In the pursuit of scaling clustering of our 2048 dimension dataset,
we test out the efficacy of Intel's Extension for Scikit-learn.

With a smaller size dataset of 100 squad2 examples ( 14400 attention heads ), kMeans on 8 cores shows a roughly linear improvement from 10 minutes to 1.5 minutes.

On a larger set - the 2000 squad2 example output from pipeline/transform_attentions.ipynb - speedup was similar (~7x) and took over 45x longer to cluster with only 2x the # of rows.

* we're going to need a bigger boat

Considering 2000 examples is only ~1/65th of our full dataset of over 130,000 examples in squad2, This doesn't seem like it could be a feasable option.  While our 400GB dataset could fit in a memory-optimized VM on GCP or AWS, even on a 128 core epyc server this could take a _long_ time.  Even if kMeans were linear in complexity it could take more hours than feasable ( which it is clearly not - its somewhere on the lines of O(n^2) depending on the algorithm, and # of rows, clusters, iterations, and columns ).

In [6]:
from sklearnex import patch_sklearn
patch_sklearn()

Intel(R) Extension for Scikit-learn* enabled (https://github.com/intel/scikit-learn-intelex)


In [7]:
!echo $SKLEARNEX_VERBOSE

INFO


In [2]:
import pandas as pd
from sklearn import cluster
import os
import seaborn as sns

In [4]:
data_dir='/rapids/notebooks/host/representations/'

In [6]:
df = pd.read_csv(os.path.join(data_dir,'representation_df.csv'))

In [10]:
df.info()

<class 'pandas.core.frame.DataFrame'>
RangeIndex: 288000 entries, 0 to 287999
Columns: 2049 entries, Unnamed: 0 to 2047
dtypes: float64(2048), int64(1)
memory usage: 4.4 GB


In [11]:
df_small = df[:14400]

In [12]:
%%time
kmeans_dataset_small = cluster.KMeans(n_clusters=30, 
                                 init='k-means++').fit_predict(df_small)

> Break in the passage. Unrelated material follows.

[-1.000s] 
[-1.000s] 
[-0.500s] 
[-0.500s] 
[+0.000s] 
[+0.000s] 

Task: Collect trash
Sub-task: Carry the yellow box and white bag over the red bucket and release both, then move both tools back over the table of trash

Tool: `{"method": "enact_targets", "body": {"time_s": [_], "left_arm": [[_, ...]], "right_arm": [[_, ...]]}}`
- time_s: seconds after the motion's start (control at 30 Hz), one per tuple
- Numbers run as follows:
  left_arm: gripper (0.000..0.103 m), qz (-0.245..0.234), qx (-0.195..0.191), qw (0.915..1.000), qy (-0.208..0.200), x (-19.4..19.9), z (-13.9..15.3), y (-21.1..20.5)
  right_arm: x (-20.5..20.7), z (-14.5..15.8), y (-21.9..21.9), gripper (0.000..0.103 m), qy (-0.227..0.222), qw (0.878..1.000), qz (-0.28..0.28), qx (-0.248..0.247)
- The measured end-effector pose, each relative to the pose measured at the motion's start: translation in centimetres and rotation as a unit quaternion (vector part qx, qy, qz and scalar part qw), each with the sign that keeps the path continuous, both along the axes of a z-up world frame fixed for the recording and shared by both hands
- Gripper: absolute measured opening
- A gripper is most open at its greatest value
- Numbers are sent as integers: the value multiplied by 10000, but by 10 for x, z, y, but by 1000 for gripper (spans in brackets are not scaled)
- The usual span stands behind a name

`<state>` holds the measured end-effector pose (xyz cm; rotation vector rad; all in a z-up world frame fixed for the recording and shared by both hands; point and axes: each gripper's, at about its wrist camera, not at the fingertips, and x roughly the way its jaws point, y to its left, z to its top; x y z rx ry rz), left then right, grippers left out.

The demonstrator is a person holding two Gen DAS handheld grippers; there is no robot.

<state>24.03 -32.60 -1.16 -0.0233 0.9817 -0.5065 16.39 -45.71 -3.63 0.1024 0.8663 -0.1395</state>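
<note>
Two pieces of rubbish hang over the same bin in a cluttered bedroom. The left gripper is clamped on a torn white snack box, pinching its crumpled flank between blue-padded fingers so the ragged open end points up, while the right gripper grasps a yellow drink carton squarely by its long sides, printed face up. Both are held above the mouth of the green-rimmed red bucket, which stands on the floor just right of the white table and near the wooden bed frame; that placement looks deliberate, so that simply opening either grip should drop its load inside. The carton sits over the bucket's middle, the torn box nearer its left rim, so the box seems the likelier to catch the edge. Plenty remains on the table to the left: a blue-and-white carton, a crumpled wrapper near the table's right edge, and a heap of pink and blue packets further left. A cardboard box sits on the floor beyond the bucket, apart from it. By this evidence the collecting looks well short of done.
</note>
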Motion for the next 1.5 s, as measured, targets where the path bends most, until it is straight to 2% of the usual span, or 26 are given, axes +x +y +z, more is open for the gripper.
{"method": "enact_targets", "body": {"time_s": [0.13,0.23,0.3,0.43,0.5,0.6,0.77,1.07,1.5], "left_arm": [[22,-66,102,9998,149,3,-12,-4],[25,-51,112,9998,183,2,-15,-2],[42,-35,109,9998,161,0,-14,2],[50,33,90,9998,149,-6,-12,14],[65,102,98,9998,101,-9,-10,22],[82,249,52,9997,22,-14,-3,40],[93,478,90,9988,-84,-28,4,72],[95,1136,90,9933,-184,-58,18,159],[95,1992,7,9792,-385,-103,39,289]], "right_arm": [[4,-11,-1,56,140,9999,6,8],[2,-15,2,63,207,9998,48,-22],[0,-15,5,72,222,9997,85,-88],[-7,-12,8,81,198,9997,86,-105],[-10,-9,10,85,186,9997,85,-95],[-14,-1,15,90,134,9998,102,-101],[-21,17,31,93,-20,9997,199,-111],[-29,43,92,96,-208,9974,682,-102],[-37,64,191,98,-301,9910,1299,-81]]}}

SKLEARNEX INFO: sklearn.cluster.KMeans.fit: running accelerated version on CPU
CPU times: user 10min 3s, sys: 2.44 s, total: 10min 5s
Wall time: 1min 26s


In [15]:
%%time
kmeans_dataset_large = cluster.KMeans(n_clusters=30, 
                                 init='k-means++').fit_predict(df)

SKLEARNEX INFO: sklearn.cluster.KMeans.fit: running accelerated version on CPU
CPU times: user 5h 3min 45s, sys: 1min 17s, total: 5h 5min 2s
Wall time: 42min 20s